ABOUT THIS TASK >> Begin the copy at the line containing "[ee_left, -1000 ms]" in the data below and end it at the line containing "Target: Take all", keeping each line exact and leaving out pictures.

·····

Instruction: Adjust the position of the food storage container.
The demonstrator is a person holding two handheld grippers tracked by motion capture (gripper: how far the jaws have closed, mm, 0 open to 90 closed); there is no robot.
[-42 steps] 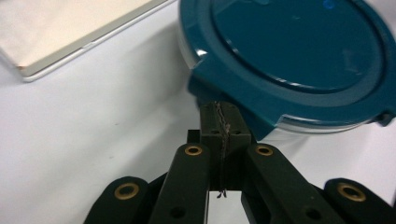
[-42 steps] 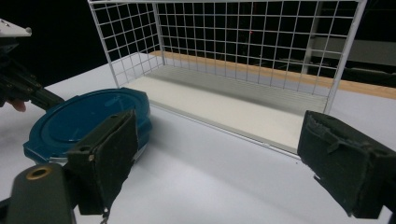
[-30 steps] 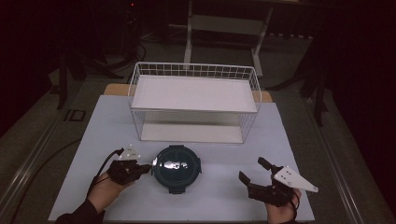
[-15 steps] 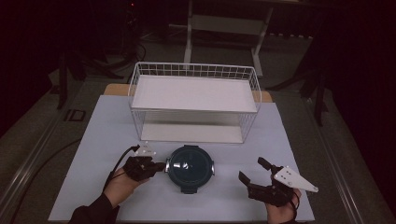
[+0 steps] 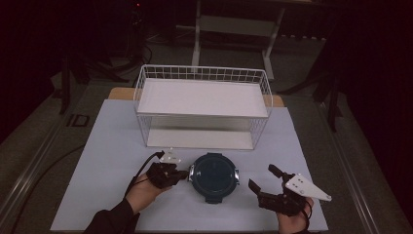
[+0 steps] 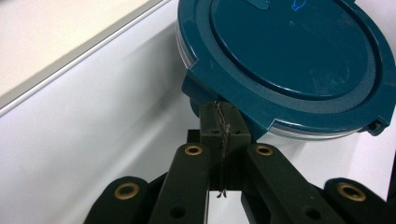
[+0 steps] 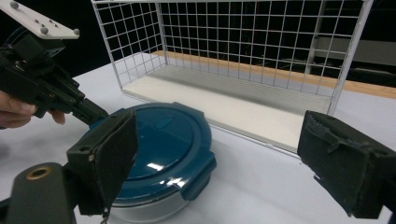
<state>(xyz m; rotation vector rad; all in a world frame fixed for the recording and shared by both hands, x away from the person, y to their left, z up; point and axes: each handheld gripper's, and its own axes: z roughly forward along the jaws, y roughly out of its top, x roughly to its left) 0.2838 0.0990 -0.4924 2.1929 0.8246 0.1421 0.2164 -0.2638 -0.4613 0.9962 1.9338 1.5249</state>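
Note:
A round container with a dark teal clip lid (image 5: pixel 214 175) stands on the white table in front of the wire basket. My left gripper (image 5: pixel 185 173) is shut, and its tips press against the lid's side latch at the container's left edge. In the left gripper view the closed jaws meet the container (image 6: pixel 289 51) at that latch, the left gripper (image 6: pixel 219 112) holding nothing between its pads. My right gripper (image 5: pixel 260 176) rests open to the right of the container, apart from it. The right gripper view shows the container (image 7: pixel 159 144) past the open right gripper (image 7: pixel 215 158) and the left gripper (image 7: pixel 93 112) beyond.
A white wire basket (image 5: pixel 202 73) with a flat white shelf on top stands at the middle back of the table; its mesh wall (image 7: pixel 233 46) rises close behind the container. The white table surface (image 5: pixel 112 146) spreads to the left and front.
My left gripper has slid to the right, and the container has moved right with it, closer to the basket's front. The right gripper has stayed still and open.

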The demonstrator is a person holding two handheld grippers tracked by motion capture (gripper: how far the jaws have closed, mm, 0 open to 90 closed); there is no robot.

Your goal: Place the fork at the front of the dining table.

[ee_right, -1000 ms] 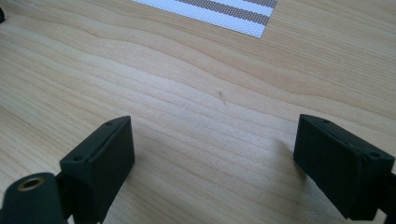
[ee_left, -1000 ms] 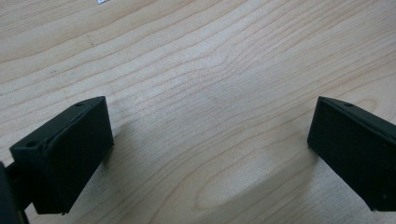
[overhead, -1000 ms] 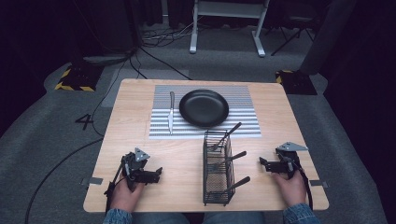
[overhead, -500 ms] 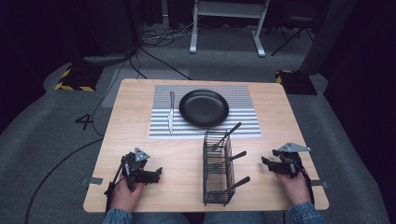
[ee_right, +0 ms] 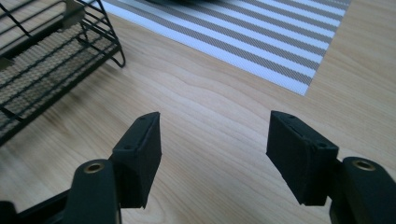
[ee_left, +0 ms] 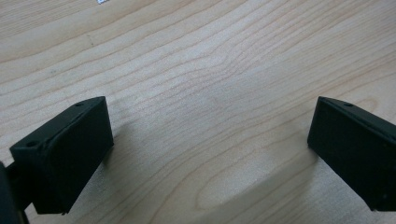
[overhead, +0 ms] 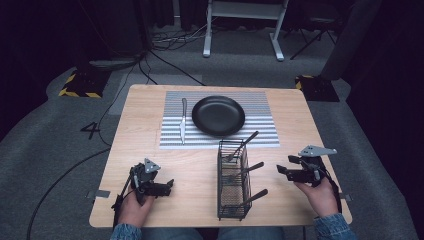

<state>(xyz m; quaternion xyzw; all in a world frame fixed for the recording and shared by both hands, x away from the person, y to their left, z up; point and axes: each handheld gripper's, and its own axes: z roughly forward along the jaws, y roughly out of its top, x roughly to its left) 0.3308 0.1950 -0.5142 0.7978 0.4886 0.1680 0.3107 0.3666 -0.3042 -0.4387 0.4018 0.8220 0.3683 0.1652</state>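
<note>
A black wire caddy (overhead: 233, 182) stands near the table's front, with several dark-handled utensils (overhead: 247, 170) sticking out to the right. A black plate (overhead: 218, 115) and a knife (overhead: 183, 119) lie on the striped placemat (overhead: 267, 125) farther back. My left gripper (overhead: 169, 186) rests low at the front left, open, with bare wood between its jaws (ee_left: 210, 135). My right gripper (overhead: 281, 170) is held right of the caddy, open and empty (ee_right: 215, 154), facing the caddy's corner (ee_right: 56, 60) and the placemat's edge (ee_right: 280, 51).
The wooden table (overhead: 145, 135) sits on grey carpet, with cables and a hazard-striped block (overhead: 80, 85) on the floor to the left. A white stand's legs (overhead: 240, 25) rise behind the table. Bare wood lies between the left gripper and the caddy.
The right gripper has shifted slightly. The left gripper and everything on the table are as before.
</note>
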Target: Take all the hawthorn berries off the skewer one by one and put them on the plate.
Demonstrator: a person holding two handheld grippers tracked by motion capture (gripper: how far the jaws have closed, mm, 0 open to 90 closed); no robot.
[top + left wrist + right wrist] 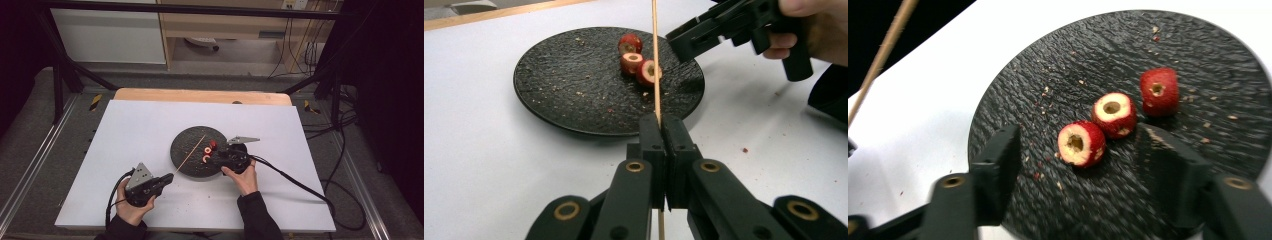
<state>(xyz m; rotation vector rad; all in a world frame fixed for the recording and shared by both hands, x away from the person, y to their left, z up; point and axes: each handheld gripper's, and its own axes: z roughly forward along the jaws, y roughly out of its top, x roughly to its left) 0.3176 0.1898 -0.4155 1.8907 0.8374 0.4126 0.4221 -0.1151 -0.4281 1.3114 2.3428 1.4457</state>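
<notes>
Nearest the table's front edge, left gripper (167, 179) clamped tight on a thin wooden skewer (656, 65), just off the near-left rim of the black plate (182, 150); skewer slanting up across the plate toward its far side. At the plate's near-right rim, right gripper (1088, 165) with jaws spread wide, straddling the closest of three cored red fruit pieces (1081, 143) without touching it yet. Other two pieces (1114, 114) just behind, in a short row toward the plate's middle, nearly touching one another. Likely trouble: closing too hard and crushing the soft ring, or nudging its neighbour and rolling both off line; skewer tip wandering and missing the cored hole. Crumbs scattered over the plate, nothing else on the white table (125, 130) around it; skewer itself crossing the approach path.
</notes>
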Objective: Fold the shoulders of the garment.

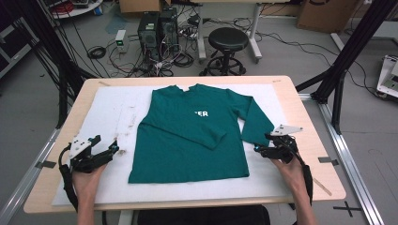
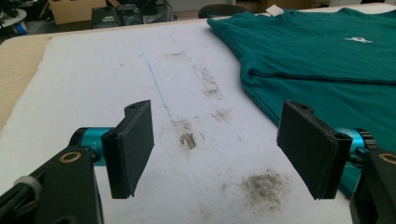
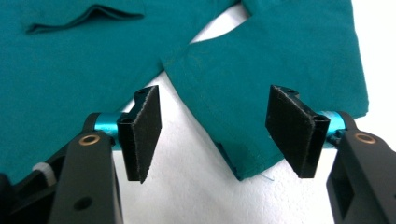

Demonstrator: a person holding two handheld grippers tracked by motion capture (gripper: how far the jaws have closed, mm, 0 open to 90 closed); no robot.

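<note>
A teal long-sleeved shirt [image 1: 187, 150] lies flat on a white mat [image 1: 110, 105], collar at the far side, small white letters on the chest. One sleeve [image 1: 192, 129] is folded across the body. The other sleeve [image 1: 256, 123] hangs down along the shirt's right side. My right gripper [image 1: 263, 143] is open just in front of that sleeve's cuff; in the right gripper view the cuff [image 3: 261, 93] lies between and beyond the wide-apart jaws of the gripper [image 3: 215, 128]. My left gripper [image 1: 106, 143] is open over bare mat left of the shirt's hem [image 2: 327, 107], nothing between its [image 2: 217, 135] jaws.
The mat covers most of a wooden table [image 1: 312, 126] and carries dirty smudges [image 2: 264, 186]. Behind the table stand a black stool [image 1: 228, 41], computer towers [image 1: 157, 28] with tangled cables, and cardboard boxes. Black frame posts [image 1: 345, 51] rise at both sides.
</note>
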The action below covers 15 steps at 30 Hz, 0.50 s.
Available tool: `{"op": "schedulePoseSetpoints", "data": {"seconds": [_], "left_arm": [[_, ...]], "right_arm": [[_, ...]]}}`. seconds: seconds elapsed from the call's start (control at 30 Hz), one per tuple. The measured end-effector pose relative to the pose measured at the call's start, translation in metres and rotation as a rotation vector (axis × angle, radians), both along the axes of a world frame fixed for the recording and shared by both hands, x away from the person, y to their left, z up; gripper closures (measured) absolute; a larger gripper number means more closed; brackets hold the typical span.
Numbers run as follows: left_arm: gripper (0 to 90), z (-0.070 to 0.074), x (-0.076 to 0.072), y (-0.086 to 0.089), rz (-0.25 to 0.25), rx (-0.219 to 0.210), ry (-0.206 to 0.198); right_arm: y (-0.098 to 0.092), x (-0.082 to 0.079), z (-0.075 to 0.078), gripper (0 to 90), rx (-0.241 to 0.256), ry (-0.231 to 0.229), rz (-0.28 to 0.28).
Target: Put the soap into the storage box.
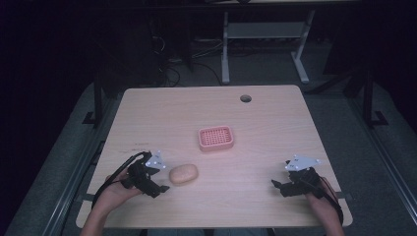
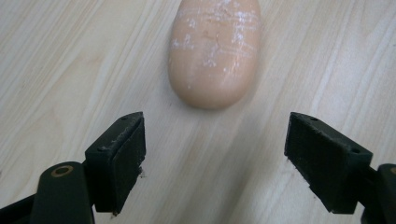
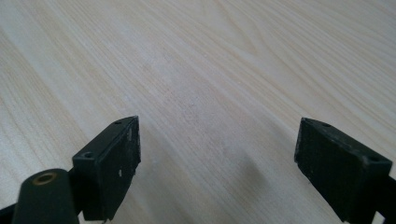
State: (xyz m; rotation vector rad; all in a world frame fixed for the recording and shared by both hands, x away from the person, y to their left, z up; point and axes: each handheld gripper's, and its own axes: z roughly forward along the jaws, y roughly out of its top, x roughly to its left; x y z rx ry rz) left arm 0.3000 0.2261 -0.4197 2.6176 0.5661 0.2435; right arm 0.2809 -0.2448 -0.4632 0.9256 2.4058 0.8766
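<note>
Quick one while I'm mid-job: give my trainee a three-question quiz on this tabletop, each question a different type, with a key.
1. True or false: the left gripper has its jaws closed on the peach oval bar of soap.
2. Multiple choice: where does the pink slotted plastic soap dish sit on the light wooden table?
A. near the middle
B. at the right edge
C. under the right gripper
3. Fill in: between the jaws of the right gripper there is nothing but bare ____.

Key:
1. False: the jaws stand wide apart, and the soap lies just ahead of them, untouched.
2. A
3. Table
</note>
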Motion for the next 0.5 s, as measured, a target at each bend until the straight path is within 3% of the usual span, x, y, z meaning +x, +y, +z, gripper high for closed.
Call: {"op": "schedulePoseSetpoints", "data": {"seconds": [0.5], "left_arm": [[20.8,-0.002,0.012,-0.021,-0.028,0.019,0.022]], "right_arm": [[-0.001,0.0,0.0,13.8,0.013,-0.003,0.004]]}}
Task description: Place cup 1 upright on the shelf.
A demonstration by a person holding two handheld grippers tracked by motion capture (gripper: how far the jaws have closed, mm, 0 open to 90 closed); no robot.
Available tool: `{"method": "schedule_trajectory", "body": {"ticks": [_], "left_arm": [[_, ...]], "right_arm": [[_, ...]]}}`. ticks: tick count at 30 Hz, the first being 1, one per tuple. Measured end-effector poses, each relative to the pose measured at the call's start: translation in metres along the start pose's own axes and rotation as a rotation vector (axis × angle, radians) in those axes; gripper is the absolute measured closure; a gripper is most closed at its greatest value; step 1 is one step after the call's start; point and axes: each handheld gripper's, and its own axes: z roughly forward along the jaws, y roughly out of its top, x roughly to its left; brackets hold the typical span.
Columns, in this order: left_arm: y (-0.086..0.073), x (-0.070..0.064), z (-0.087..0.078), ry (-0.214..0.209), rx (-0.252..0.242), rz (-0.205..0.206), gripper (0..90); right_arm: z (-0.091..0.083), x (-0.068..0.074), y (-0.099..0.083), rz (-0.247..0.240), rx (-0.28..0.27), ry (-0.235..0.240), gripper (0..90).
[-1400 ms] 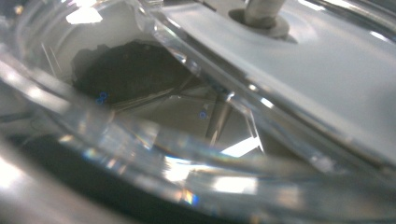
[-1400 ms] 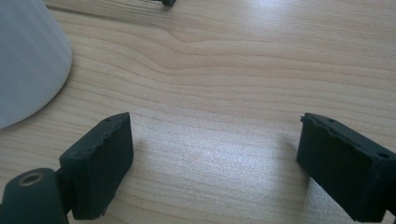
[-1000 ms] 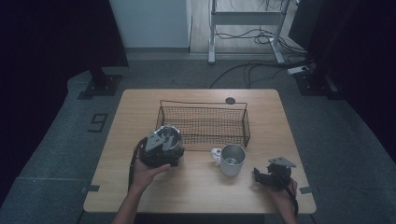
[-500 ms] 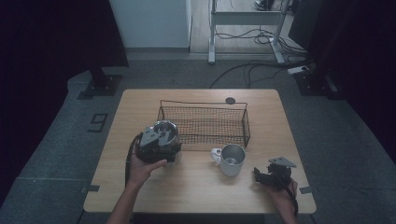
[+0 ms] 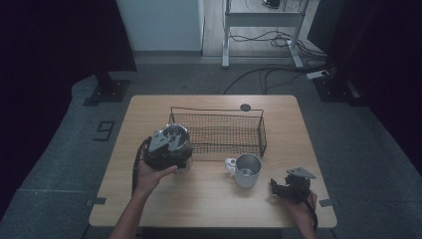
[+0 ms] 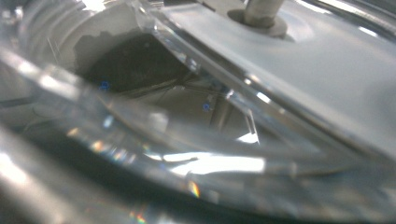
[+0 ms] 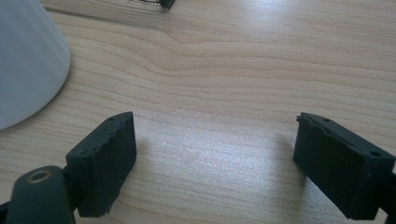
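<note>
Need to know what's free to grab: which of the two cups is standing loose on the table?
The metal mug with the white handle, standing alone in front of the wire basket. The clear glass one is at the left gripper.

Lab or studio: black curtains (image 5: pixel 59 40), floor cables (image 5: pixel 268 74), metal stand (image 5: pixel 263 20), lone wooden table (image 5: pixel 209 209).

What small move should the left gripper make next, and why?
Probably move the left gripper a little forward, over the wire basket, before lowering. It seems to hold a clear glass vessel at the basket's front left corner, not yet inside it.
</note>
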Motion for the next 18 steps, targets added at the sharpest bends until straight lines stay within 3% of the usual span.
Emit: {"method": "schedule_trajectory", "body": {"ticks": [18], "left_arm": [[0.0090, 0.0088, 0.0035, 0.011, 0.000, -0.019, 3.3]], "right_arm": [[0.0000, 0.0001, 0.0000, 0.001, 0.000, -0.001, 12.9]]}}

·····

SOLUTION TO THE EXERCISE >>
[ee_left, -1000 ms] 
[overhead, -1000 ms] 
[overhead, -500 ms] 
[ee_right, +0 ms] 
[ee_left, +0 ms] 
[overhead, +0 ms] 

<state>(xyz m; quaternion xyzw; all in a world frame fixed for the recording and shared by both hands, x away from the person, y to their left, z up; point and axes: each handheld gripper's, and its own axes: z roughly forward along the jaws, y roughly out of its top, x roughly to its left) 0.3308 0.1950 -0.5142 0.7978 0.4886 0.1680 0.3107 0.3666 -0.3042 -0.4387 0.4018 0.8220 0.3683 0.1652</state>
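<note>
A black wire caddy (overhead: 233, 182) stands near the table's front, with several dark-handled utensils (overhead: 247, 170) sticking out to the right. A black plate (overhead: 218, 115) and a knife (overhead: 183, 119) lie on the striped placemat (overhead: 267, 125) farther back. My left gripper (overhead: 169, 186) rests low at the front left, open, with bare wood between its jaws (ee_left: 210, 135). My right gripper (overhead: 281, 170) is held right of the caddy, open and empty (ee_right: 215, 154), facing the caddy's corner (ee_right: 56, 60) and the placemat's edge (ee_right: 280, 51).
The wooden table (overhead: 145, 135) sits on grey carpet, with cables and a hazard-striped block (overhead: 80, 85) on the floor to the left. A white stand's legs (overhead: 240, 25) rise behind the table. Bare wood lies between the left gripper and the caddy.
The right gripper has shifted slightly. The left gripper and everything on the table are as before.
</note>
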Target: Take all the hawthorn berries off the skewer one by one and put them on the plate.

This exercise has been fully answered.